Выбрать главу

Тридцать лет доктор философии Калистрат Беридзе не видел родной деревни. Сейчас ему было за семьдесят, и у него уже подросли внуки. Последние три года он стал просыпаться по ночам — снилась деревня, и мучительно хотелось вернуться в нее.

Тридцать лет назад, после смерти отца, он продал срубленный из каштанового дерева дедовский дом за полцены ближайшему соседу Илье Нароушвили и после этого в деревню уже не заглядывал. Все времени никак не мог выкроить…

Недавно Ноко прислал ему письмо: Илья давно умер; дочь его Надя вышла замуж в Кутаиси, у нее малые дети, и приезжать в Ноджихеви она уже не может. На прежнем месте оставалась вдова Ильи, старая Ксения, боявшаяся одиночества и на ночь уходившая к своей сестре — жене Фомы Джеджелава. Писал Ноко, что собралась старуха продавать свой дом и чтобы приехал Калистрат, если хочет уголок для дачи — лучшего места, чем родная деревня, ведь ему не найти.

Тогда и написал Калистрат Беридзе председателю райисполкома — просил разрешить ему построить во дворе бывшего отцовского дома маленький дощатый домик.

Конечно, ему не отказали.

И Калистрат приехал. Надо поговорить с Ксенией, оставить заявление в сельсовете и вернуться в город. А весной он купит дачный домик, перевезет его в Ноджихеви и поставит в своем дворе, и вновь разгорится огонь в дедовском очаге…

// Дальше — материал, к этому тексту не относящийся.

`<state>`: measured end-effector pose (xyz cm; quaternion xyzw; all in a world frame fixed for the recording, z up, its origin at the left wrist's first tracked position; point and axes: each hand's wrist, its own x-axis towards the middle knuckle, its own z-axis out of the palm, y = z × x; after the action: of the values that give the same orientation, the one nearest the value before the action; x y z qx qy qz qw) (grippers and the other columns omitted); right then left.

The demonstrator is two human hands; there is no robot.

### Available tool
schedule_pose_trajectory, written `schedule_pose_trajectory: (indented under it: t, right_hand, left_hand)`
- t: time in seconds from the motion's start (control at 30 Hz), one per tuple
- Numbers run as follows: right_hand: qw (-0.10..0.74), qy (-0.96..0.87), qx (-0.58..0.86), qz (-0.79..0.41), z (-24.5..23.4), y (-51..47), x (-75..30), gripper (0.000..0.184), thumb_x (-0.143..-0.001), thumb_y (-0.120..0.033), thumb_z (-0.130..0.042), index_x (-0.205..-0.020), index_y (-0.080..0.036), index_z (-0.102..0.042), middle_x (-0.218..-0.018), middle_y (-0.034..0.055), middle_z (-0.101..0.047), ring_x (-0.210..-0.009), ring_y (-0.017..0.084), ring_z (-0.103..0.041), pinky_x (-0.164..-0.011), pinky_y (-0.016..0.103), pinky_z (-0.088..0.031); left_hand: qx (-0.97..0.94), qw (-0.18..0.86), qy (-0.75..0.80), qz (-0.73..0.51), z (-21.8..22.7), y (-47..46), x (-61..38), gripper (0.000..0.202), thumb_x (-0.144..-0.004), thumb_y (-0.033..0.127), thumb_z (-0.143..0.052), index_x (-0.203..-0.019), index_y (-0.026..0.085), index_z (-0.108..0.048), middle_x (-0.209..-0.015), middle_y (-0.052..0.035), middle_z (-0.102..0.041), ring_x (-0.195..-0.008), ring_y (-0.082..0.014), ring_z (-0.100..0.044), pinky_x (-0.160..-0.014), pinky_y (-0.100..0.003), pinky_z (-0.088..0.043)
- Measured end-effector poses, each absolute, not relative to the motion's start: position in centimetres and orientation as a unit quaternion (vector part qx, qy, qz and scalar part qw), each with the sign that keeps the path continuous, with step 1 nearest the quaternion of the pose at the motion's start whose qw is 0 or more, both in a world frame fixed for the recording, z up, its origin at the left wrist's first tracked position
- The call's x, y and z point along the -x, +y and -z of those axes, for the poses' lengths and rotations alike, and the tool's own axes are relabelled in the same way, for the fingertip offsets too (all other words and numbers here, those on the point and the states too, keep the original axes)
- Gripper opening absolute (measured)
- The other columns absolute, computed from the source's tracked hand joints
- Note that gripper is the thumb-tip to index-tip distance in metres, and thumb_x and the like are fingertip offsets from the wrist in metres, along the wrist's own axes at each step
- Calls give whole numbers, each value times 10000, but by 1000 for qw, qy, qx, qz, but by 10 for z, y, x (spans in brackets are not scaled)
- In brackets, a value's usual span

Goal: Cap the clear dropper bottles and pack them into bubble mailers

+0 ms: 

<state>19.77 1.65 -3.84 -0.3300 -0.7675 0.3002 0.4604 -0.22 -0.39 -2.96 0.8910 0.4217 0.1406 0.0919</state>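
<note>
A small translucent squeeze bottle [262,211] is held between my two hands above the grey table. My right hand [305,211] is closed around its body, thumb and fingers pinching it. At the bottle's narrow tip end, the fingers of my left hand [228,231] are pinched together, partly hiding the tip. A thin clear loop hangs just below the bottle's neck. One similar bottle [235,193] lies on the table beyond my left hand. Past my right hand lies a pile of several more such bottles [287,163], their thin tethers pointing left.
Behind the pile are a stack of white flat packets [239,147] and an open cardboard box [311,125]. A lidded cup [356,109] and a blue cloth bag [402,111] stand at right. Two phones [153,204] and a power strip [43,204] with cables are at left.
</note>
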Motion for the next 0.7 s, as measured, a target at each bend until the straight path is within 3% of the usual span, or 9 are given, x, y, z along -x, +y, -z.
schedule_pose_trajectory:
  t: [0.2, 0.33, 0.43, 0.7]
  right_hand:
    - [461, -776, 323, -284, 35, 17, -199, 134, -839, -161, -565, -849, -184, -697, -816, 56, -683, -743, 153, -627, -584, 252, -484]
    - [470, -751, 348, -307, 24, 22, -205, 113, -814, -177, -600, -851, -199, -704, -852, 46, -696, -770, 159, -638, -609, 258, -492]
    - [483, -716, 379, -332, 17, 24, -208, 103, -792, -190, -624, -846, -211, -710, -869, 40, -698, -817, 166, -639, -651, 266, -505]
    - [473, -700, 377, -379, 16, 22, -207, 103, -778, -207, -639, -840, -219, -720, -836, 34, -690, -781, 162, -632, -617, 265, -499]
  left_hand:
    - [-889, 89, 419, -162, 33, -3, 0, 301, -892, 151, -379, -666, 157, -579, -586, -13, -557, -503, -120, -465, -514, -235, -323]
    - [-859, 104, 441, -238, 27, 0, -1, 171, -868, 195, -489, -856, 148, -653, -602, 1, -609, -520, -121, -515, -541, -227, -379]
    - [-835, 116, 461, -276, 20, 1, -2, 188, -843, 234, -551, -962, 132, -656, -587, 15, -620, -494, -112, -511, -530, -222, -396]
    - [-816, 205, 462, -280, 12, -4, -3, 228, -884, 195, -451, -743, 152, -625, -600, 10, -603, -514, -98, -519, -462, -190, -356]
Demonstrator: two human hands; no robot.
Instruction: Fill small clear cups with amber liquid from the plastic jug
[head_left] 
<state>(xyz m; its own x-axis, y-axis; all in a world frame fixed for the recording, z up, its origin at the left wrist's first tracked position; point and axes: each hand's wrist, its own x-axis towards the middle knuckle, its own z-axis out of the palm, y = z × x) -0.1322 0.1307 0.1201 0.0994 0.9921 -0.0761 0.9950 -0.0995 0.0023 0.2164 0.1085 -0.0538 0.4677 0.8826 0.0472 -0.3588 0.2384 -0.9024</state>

Забыл сказать, читатель, что за несколько месяцев до смерти Илья Нароушвили продал дом деда пекарю из Диди-Чкони, а тот передвинул его на новое место к кузнице, за кипарисами. Там и стоит теперь на высоких сваях коричневый беридзевский дом.

Дошли до конца деревни, и Калистрату захотелось посмотреть на речушку, которую испокон веков называли «источник Беридзе». Это была, наверное, самая маленькая речка в мире, просто ручеек. Выбегал источник, весело бурля, из-под Бжерской горы и там же, метрах в трехстах от нее вливался в Техури.

Ноко и Калистрат подошли к крошечной мельнице и присели на поросший мхом камень.

— Наша мельница… — Калистрат снял шляпу, вытер платком пот со лба и снова надел ее. Был он мужчиной высоким и осанистым. Одним словом, представительным. Лицо без морщин, черноволос и черноус и семидесятилетним никак не выглядел. И голос у него был неожиданно молодой и хорошо поставленный.

— Помнишь эту мельницу? — Кале с улыбкой взглянул на двоюродного брата. — Эх ты, сколько раз я сажал тебя на плечи и приходил сюда! Больше всего ты гусей боялся. Как увидишь гуся — сразу с ревом ко мне бежишь.

— Да-а…

— А сейчас мельница исправная?

— Вообще-то исправная, да кому на ней работать… Я внутрь уже давно не заглядывал. Видишь, замок заржавел, ключ давно уже не поворачивается…

— И где же мелете?

— На электрической, у конторы она. Это хорошо, что председатель хоть ее поставил.

— Ну и что, она удобней?

— Вообще, говорят, на водяной помол куда лучше. Мука потом не портится. В холодную промолота, поэтому. И вкуснее вроде. Уж не знаю…

— Вот как?

— Однако кому сейчас охота ее скрип слушать и ждать, пока смелет! У всех дел по горло! Ждать некогда. А тут включил электричество — и готово!

— Да вам-то куда спешить?

— Сами не спешили бы, братец, однако дело заставляет. У нас ведь иначе, не так, как в городе. Ты вернешься с работы — и к телевизору, а моя работа, когда из школы возвращаюсь, только начинается. Тут тебе и свой участок, и скотина, и виноградник, и дрова заготовить… И все успеть надо!

Калистрат набрал воды в ладони, отпил глоток, нагнувшись, плеснул водой себе в лицо.

— Помню, холоднее была.

— Зима. Зимой она теплее кажется. Вот летом такая холодная — стакан трещит.

Ноко и Кале встали и спустились в низину. Гость оглядел перепаханное трактором поле.

— А где наши ореховые деревья?

— Выкорчевали. Здесь форель в пруду разводить будут. Весь район форелью обеспечим, шутка ли?

— Ну и ну! Это хорошо, только вот вас ведь призывают орехи выращивать, а вы в это время столетние деревья рубите! Люди добрые! Ниже этот пруд устроить не могли?

— Так по плану было…

— Да ну тебя!

В деревенской улочке пахло коровьими лепешками. Калистрату долго удавалось сберечь свои городские туфли, он ловко огибал лужу, держась за заборы, но дальше пошло сплошное месиво, и ему пришлось зашагать прямо по грязи.